Fire for the Rest of Us

Vibe coding gave developers AI leverage. I took the same principles out of the editor and into my own life and career, and the lessons transfer.

In the myth, fire belonged to the gods. Prometheus stole it and gave it to people, and everything downstream of warmth, cooking, metal, and light followed from that one act. The point of the story was never the flame. It was who got to hold it.

I keep coming back to that myth, because AI is the most fire-like thing I have witnessed in my lifetime. I am not Prometheus, and this is not a humblebrag dressed up as mythology. I mean something specific: a capability that used to belong to a small priesthood is now in ordinary hands, and the people holding it are about to do things no one planned for.

## The fire is agency

For most of computing history, turning an idea into working software required a guild. You needed years of training, or the money to hire people who had it. The idea was never the bottleneck. The bottleneck was the distance between having an idea and being allowed to build it.

That distance is collapsing. With an agent, someone who has never written a line of code can describe what they want and watch it get built. Not a toy. A real thing that runs.

Speed is the obvious part. The real shift is agency: the permission to try.

## What the coders figured out first

Developers got there first, because code gives the fastest feedback loop on Earth. In early 2025 Andrej Karpathy named the new way of working "vibe coding": describe what you want in plain language, let the agent write it, steer by results. Within a year it was the Collins Dictionary word of the year.

Then Gene Kim and Steve Yegge wrote the book on doing it well, and gave the payoff an acronym: FAAFO. It is a wink at the old "find out the hard way" meme, turned into something useful. It stands for Fast, Ambitious, Autonomous, Fun, Optionality. You move faster. You attempt bigger things. You do alone what used to take a team. You actually enjoy it. And instead of betting everything on one approach, you try five and keep the one that works.

When the cost of trying drops to near zero, the question stops being "are you allowed to build this?" and becomes "what do you actually want to make?"

Read that list again. None of it is really about code. It is a description of what changes when a tireless, capable partner sits next to you and trying something stops being expensive.

## I took it out of the editor

That is the moment it clicked for me. I get FAAFO at work every day: I help build AI at a defense company whose mission is the world's best AI pilot, an agent that flies real aircraft.

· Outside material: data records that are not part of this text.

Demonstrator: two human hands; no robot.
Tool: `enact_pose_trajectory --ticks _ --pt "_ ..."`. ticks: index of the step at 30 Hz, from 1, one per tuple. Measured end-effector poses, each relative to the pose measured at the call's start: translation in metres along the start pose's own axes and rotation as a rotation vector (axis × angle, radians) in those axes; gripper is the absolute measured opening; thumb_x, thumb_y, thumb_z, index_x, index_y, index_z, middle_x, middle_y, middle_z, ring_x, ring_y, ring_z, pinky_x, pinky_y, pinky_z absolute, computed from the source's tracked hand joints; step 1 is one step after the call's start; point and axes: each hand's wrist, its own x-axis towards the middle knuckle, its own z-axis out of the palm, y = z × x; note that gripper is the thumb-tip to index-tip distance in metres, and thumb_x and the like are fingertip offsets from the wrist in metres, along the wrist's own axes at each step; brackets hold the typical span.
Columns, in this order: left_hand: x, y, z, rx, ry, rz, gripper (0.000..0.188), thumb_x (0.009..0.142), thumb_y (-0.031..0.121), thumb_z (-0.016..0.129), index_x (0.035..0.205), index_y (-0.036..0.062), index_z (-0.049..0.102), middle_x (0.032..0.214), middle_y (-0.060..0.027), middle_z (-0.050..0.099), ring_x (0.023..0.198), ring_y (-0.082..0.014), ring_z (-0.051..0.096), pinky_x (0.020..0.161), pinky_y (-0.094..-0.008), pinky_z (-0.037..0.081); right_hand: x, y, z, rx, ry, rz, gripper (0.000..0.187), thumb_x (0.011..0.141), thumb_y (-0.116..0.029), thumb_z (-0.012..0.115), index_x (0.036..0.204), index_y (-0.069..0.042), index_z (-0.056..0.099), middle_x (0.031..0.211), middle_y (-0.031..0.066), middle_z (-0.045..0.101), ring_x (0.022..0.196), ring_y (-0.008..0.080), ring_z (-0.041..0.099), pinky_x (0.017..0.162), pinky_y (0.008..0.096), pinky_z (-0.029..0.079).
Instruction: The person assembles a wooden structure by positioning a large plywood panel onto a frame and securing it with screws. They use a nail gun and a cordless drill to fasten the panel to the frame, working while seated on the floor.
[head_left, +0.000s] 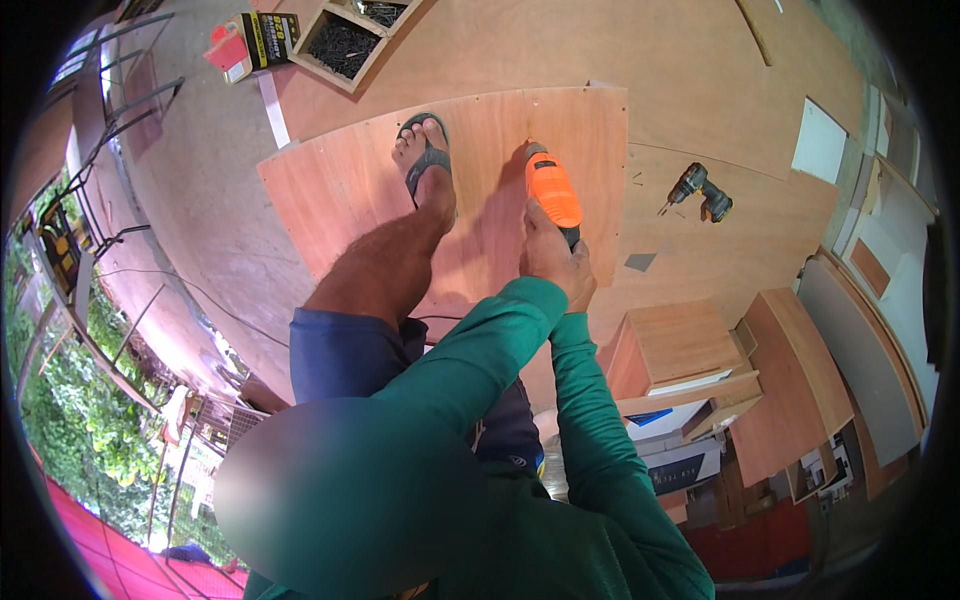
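Note:
An orange power drill (555,192) points away from me, with its tip against a reddish plywood panel (340,190) near the panel's far edge. My left hand (546,243) is closed around the rear of the drill's body. Just behind it, my right hand (580,285) is closed at the dark handle end, which the hands mostly hide. My foot in a dark flip-flop (428,165) presses on the panel, left of the drill. Small screw heads dot the panel's far edge.
Right of the panel, a black cordless drill (700,192) lies beside loose screws. A divided wooden box (345,48) of dark screws and a black-and-yellow carton (265,42) are at the far left. Wooden cabinet pieces (685,345) and boards (790,375) stand near right. A cord (215,300) runs along the left.

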Motion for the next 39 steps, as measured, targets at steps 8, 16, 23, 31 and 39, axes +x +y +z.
enact_pose_trajectory --ticks 8,16,23,31,39 --pt "0.001 0.004 0.002 0.035 0.034 -0.013 0.102 0.092 0.012 0.078 0.169 -0.0016 0.013 0.169 -0.0239 0.035 0.134 -0.0482 0.061 0.113 -0.0520 0.053 0.005 -0.019 0.001 0.029 0.123 -0.018 0.032 0.097 -0.027 0.074 0.115 -0.001 0.070 0.086 0.0202 0.078 0.082 0.0350 0.078 0.071 0.0458 0.058" --pt "0.003 0.010 0.003 -0.032 0.047 -0.017 0.098 0.091 0.013 0.079 0.166 -0.0043 0.019 0.165 -0.0256 0.040 0.136 -0.0486 0.060 0.116 -0.0504 0.051 0.014 -0.050 -0.016 -0.087 0.039 0.012 0.036 0.095 -0.029 0.075 0.115 -0.001 0.069 0.088 0.0217 0.078 0.085 0.0397 0.077 0.073 0.0477 0.058" --pt "0.019 0.042 -0.012 -0.028 -0.016 -0.068 0.104 0.092 0.020 0.080 0.168 -0.0053 0.014 0.162 -0.0265 0.042 0.140 -0.0480 0.055 0.117 -0.0522 0.049 0.045 -0.078 -0.038 -0.170 -0.062 -0.034 0.049 0.093 -0.040 0.075 0.122 -0.003 0.064 0.097 0.0241 0.078 0.093 0.0446 0.076 0.078 0.0496 0.058" --pt "0.029 0.054 -0.020 -0.011 -0.076 -0.108 0.110 0.092 0.023 0.081 0.168 -0.0090 0.008 0.163 -0.0287 0.038 0.141 -0.0451 0.056 0.120 -0.0626 0.039 0.053 -0.090 -0.041 -0.188 -0.114 0.048 0.054 0.091 -0.044 0.076 0.126 -0.004 0.064 0.101 0.0230 0.079 0.097 0.0438 0.077 0.080 0.0490 0.059" --pt "0.015 0.051 -0.015 0.102 0.087 -0.027 0.101 0.089 0.023 0.081 0.162 -0.0137 0.021 0.140 -0.0350 0.061 0.119 -0.0510 0.070 0.104 -0.0530 0.057 0.045 -0.083 -0.043 -0.246 -0.099 0.041 0.053 0.089 -0.044 0.077 0.122 -0.004 0.068 0.100 0.0218 0.079 0.096 0.0433 0.077 0.080 0.0495 0.059"
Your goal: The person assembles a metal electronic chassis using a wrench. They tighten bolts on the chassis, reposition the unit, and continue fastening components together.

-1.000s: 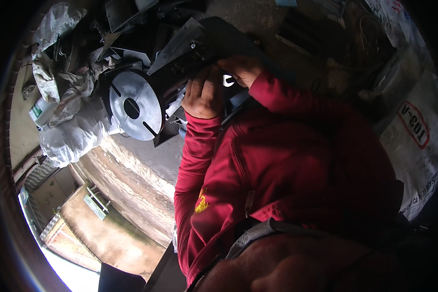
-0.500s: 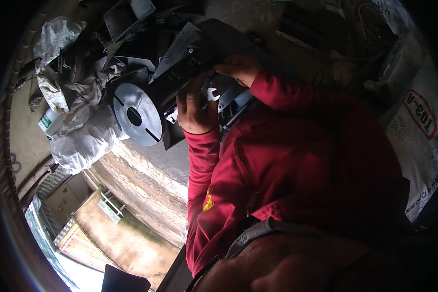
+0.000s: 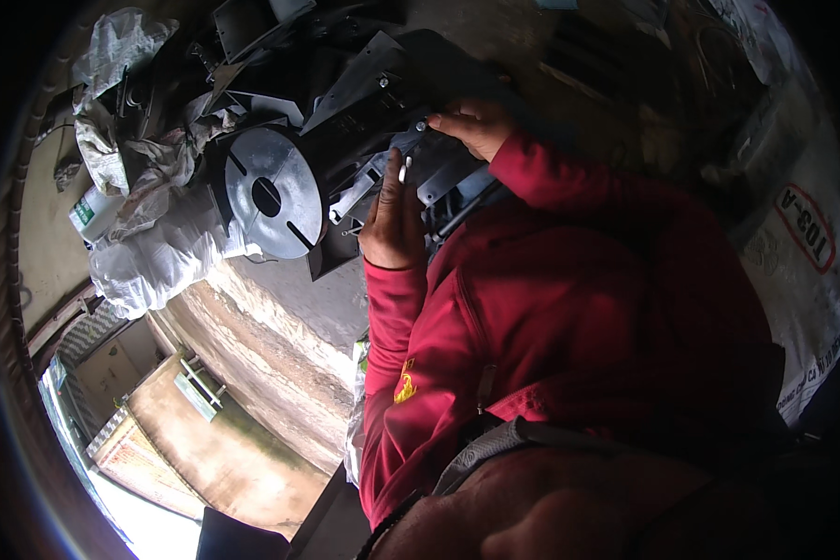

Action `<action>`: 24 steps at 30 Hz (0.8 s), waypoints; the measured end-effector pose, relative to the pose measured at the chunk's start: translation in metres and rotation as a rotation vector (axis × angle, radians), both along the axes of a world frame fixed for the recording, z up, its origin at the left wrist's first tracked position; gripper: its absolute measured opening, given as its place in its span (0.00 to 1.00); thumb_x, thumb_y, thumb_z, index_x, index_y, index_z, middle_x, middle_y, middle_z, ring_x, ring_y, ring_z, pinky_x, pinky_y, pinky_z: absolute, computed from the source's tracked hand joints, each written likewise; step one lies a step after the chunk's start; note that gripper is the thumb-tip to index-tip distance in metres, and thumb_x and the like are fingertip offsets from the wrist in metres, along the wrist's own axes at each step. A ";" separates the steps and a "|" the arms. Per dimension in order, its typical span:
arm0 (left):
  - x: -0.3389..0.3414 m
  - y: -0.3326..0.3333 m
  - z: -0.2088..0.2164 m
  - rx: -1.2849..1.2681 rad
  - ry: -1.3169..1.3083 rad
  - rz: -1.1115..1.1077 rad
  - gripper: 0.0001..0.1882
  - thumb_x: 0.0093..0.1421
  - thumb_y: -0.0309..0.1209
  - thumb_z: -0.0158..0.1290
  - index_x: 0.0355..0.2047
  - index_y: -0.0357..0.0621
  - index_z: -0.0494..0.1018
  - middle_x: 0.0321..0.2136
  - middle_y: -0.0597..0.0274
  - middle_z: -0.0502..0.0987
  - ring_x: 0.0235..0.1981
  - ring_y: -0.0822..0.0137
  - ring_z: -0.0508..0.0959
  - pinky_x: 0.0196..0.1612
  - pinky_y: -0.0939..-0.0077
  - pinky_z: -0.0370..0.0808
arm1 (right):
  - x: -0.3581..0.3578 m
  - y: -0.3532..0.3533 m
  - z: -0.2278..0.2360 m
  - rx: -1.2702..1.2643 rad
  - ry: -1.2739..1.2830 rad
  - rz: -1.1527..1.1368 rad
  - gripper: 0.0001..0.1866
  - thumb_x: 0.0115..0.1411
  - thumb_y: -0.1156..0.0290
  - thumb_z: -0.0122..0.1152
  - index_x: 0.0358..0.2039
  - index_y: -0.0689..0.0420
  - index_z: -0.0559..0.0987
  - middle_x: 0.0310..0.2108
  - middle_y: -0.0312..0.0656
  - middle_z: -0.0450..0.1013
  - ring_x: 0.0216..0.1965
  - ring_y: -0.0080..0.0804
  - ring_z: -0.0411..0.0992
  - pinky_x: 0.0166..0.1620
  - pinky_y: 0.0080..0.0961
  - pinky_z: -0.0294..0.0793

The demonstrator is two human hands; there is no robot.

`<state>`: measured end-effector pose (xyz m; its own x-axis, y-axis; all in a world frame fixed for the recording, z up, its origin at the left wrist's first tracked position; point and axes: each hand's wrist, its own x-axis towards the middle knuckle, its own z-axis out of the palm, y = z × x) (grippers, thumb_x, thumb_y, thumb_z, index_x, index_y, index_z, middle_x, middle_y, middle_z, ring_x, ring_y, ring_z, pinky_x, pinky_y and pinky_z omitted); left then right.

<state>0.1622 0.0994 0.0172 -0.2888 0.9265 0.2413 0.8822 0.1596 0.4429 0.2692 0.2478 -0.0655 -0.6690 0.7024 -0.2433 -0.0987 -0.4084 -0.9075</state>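
My left hand (image 3: pixel 394 229) is closed around an open-end wrench (image 3: pixel 405 169). Only the bright jaw end sticks out past the fingers, and its handle is hidden. Across from it, my right hand (image 3: pixel 479 130) brings its fingertips together at a small shiny bolt (image 3: pixel 421 126) on a dark metal assembly (image 3: pixel 350 131). Shadow covers much of that assembly, so how its parts join is hard to see. Left of my left hand, a round grey metal disc (image 3: pixel 294 191) with a centre hole and slots stands tilted at the end of the assembly.
Dark metal plates (image 3: pixel 359 79) lie heaped beyond my hands. Crumpled plastic bags (image 3: pixel 163 261) and a white bottle (image 3: pixel 93 213) are at the left. On the right hangs a large printed white sack (image 3: pixel 803 271). A rough ledge (image 3: pixel 280 327) runs along the lower left.
My right hand has drawn back slightly to the right, uncovering the bolt. My left hand has shifted right and turned, so the wrench jaws now show nearly edge-on.
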 end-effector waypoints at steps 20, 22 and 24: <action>0.003 0.038 -0.006 0.168 0.206 -0.070 0.38 0.48 0.14 0.49 0.61 0.54 0.67 0.13 0.63 0.68 0.11 0.68 0.68 0.19 0.72 0.68 | 0.003 -0.001 0.001 -0.122 0.027 -0.029 0.17 0.56 0.54 0.66 0.27 0.57 0.77 0.13 0.29 0.62 0.12 0.15 0.57 0.16 0.18 0.53; -0.004 0.043 -0.011 0.153 0.261 -0.137 0.37 0.48 0.13 0.48 0.61 0.52 0.67 0.13 0.63 0.69 0.12 0.67 0.70 0.22 0.71 0.71 | 0.004 0.002 0.000 -0.039 -0.007 -0.004 0.17 0.56 0.55 0.66 0.27 0.56 0.77 0.13 0.29 0.62 0.12 0.15 0.57 0.16 0.18 0.52; -0.005 0.040 -0.008 0.226 0.127 -0.114 0.37 0.49 0.14 0.49 0.61 0.54 0.67 0.12 0.64 0.67 0.11 0.66 0.69 0.23 0.70 0.71 | 0.001 0.000 -0.002 -0.023 -0.007 -0.008 0.16 0.57 0.55 0.65 0.27 0.56 0.77 0.13 0.29 0.62 0.12 0.15 0.56 0.15 0.18 0.51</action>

I was an ok coder, nothing special, and that is exactly the point. Running this loop, I have built websites, stood up language models from a box under my desk all the way to frontier scale, and learned what it takes to run them reliably enough to be trusted in the highest-stakes national-security work there is. The same loop got me there: I used it to accelerate my education, to break into selling AI and machine-learning capabilities to the government alongside the engineers building them, and, honestly, to help land the job itself.

Then I pointed the same loop at the ordinary stuff: what I wanted to learn next, the household paperwork, the money questions, the decisions I kept putting off. Give it real context, set clear boundaries, check its work, keep what is true, drop the rest. It is the same discipline whether the agent is flying an aircraft or sorting your inbox. The lessons transfer.

It works. Not magically, and never without the craft, but the leverage developers have been quietly enjoying turns out to be available to anyone willing to run the loop. Almost no one outside the coder world has been shown how.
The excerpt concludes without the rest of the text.